Tuesday, January 14, 2014
The ideal hospital rounding model
Hospitals across the country are grappling with the consequences of health care reform. The drive towards quality, value-based care and the need to control costs has brought the practice of hospital medicine to the forefront of American health care. Once seen as a mere stand-in for the patient’s primary care physician, hospital medicine doctors are uniquely placed to drive process improvement, using their complete helicopter perspective of the hospital system. Initiatives are underway nationwide to determine ways to optimize care and deliver excellent patient experience. One of the most important of these is determining the best way for patient rounds to work. Right now, there is no defined process or “gold standard” for how this should happen. Patients hospitalized on the medical service can be seen by their doctors at completely random times according to the way that individual physician works. One patient may be seen at 7 am, and another at 3 pm. Often there will be no communication between doctor and nurse either before or after the patient is seen. This is not an acceptable situation, and needs to improve.
The concept of multidisciplinary rounds as a way of standardizing the rounding process is gaining increased traction nationwide. These are rounds conducted by the entire healthcare team—including doctors, nurses, and usually case managers. Having practiced hospital medicine for over five years in several different hospitals, I’ve seen this approached in a number of different ways. Here are the broad principles of how ideal multidisciplinary rounds should work:
• The entire care team meets at a defined time. Any urgent events are discussed first;
• Each patient is discussed one by one, with the discussion taking place outside the patient’s room;
• Utilize a checklist, so that certain information is always communicated, such as vital signs, ins and outs, and whether a Foley catheter is in place;
• Go into each room together. See and examine the patient, with the Attending physician leading the team. Interns and residents will also be present in teaching hospitals;
• Debrief after leaving the room. Go over the pending tests, the plan for the day, and the likely discharge plan;
• Start around 7 am to 8 am, and see all the patients in about 2 to 3 hours, assuming a census of about 15 patients;
• During the rounds, place all necessary orders needed for patient care, e.g. laboratory tests and radiology investigations; and
• Following rounds, the hospital doctor should address any immediate patient problems and then focus on discharges.
This system works best when hospital medicine doctors are floor-based in a geographical model, working in defined “team units” with nurses typically having all their patients with a certain attending physician. A version of multidisciplinary rounds already works well on ICUs, particularly in teaching hospitals.
There should be minimal interruptions during rounding. In an ideal situation, the doctor should not be getting calls from the ED for new admissions (the best groups will have a dedicated admitter stationed in the ED).

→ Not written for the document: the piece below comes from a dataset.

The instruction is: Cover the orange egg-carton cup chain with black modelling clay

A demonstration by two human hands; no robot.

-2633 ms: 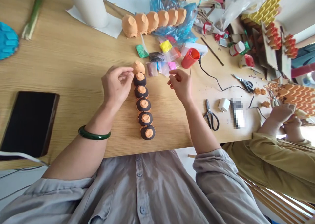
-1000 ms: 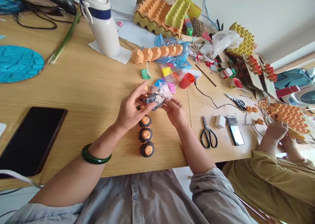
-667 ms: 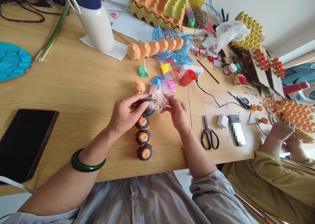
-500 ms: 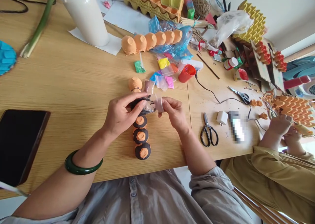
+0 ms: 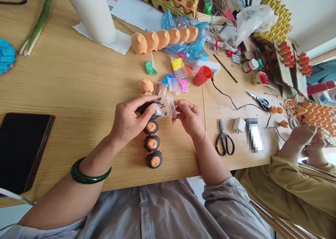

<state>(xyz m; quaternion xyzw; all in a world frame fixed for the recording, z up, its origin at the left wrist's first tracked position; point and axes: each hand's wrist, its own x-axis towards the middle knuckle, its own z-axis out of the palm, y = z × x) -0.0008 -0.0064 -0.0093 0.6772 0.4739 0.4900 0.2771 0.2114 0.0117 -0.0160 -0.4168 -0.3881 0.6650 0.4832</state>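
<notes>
My left hand [image 5: 128,118] grips a clear plastic bag [image 5: 166,105] with black, clay-like material inside, thumb on top. Just right of the bag's mouth is my right hand [image 5: 191,118], its fingers loosely bent and apart, the fingertips close to the bag's edge. Whether they still touch it is hard to see. Beneath the bag lies a row of orange egg-carton cups [image 5: 146,86]; several near ones carry black rings [image 5: 154,159] around orange centres. The bag and my left hand hide the middle of this row.
A plain orange cup row [image 5: 163,39] lies behind on blue plastic. Small colour packets [image 5: 177,63] and a red cup [image 5: 202,76] stand beyond my hands. Black-handled scissors [image 5: 225,139] lie to the right, a tablet [image 5: 25,151] to the left. A co-worker's hands [image 5: 301,135] work at far right.
My right hand has let its pinch on the bag's mouth loosen and moved slightly right. My left hand keeps its hold on the bag. The whole view has shifted a little.
</notes>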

Having multidisciplinary rounds within the framework of a planned day restores order to what is a typically chaotic day for the hospital medicine doctor. It is better for doctors, nurses, and patients. A major sticking point is whether or not the team should actually see patients during rounds, versus doing the patient examination part separately, as currently happens the majority of the time. The argument against going into patient rooms is that it obviously takes longer and that the patient may feel “intimidated” in front of the whole care team. Having worked in health care systems that utilize this method of rounding, I’m of the opinion that this concern is overstated. From the point of view of the doctor’s workflow, it makes sense to see the patient at that time, while leading the care team. The patient is also more likely to have a better experience when rounds are taken into the room by feeling that a whole team is looking after them. Further time in the afternoons can be reserved for going back and seeing certain patients again, and also for having family meetings.

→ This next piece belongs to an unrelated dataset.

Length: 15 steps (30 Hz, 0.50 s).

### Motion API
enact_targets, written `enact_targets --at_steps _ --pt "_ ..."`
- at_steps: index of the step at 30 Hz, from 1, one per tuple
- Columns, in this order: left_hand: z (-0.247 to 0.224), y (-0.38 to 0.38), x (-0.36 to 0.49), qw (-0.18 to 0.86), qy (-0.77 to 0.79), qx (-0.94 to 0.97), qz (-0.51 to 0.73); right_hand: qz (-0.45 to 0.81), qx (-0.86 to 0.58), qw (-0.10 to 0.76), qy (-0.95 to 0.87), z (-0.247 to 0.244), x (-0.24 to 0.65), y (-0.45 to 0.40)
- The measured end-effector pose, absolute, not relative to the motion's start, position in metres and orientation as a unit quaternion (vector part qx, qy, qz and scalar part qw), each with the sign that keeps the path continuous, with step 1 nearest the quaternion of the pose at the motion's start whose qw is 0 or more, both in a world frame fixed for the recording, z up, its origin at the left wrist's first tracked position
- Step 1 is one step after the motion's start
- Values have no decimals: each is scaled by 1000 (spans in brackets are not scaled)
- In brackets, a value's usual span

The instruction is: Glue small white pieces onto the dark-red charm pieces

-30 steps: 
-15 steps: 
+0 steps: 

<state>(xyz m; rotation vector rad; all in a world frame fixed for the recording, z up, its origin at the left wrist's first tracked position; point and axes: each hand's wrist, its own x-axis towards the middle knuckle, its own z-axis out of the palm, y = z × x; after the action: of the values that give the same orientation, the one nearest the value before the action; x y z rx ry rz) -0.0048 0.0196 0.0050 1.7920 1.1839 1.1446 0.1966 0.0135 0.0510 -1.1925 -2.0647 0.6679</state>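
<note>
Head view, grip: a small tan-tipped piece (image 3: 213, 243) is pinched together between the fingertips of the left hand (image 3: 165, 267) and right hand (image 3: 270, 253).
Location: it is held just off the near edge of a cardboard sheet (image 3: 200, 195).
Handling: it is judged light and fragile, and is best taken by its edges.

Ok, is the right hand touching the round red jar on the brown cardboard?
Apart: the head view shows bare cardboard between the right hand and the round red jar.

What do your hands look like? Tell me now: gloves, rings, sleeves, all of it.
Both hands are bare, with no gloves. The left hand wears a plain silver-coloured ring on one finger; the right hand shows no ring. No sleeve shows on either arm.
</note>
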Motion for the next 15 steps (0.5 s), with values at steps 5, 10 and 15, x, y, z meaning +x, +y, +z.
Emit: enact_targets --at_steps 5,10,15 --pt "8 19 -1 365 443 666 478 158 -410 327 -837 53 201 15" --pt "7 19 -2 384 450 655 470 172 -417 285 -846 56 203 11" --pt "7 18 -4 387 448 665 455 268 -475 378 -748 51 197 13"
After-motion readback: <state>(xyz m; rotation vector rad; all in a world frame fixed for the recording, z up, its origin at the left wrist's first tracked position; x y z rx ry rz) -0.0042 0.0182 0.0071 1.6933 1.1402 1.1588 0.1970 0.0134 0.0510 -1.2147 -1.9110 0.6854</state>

So what are some other advantages of multidisciplinary rounds?
• The entire care team is on the same page because there is direct communication between them. The nurse will fully understand the plan for the day;
• It enhances efficiency and clinical workflow by reducing a lot of the frontline repetition that currently takes place;
• It achieves better hospital metrics including early discharge times and patient satisfaction scores; and
• There will be fewer pages and calls to the doctor, because more issues are dealt with during rounds, rather than at random times afterwards.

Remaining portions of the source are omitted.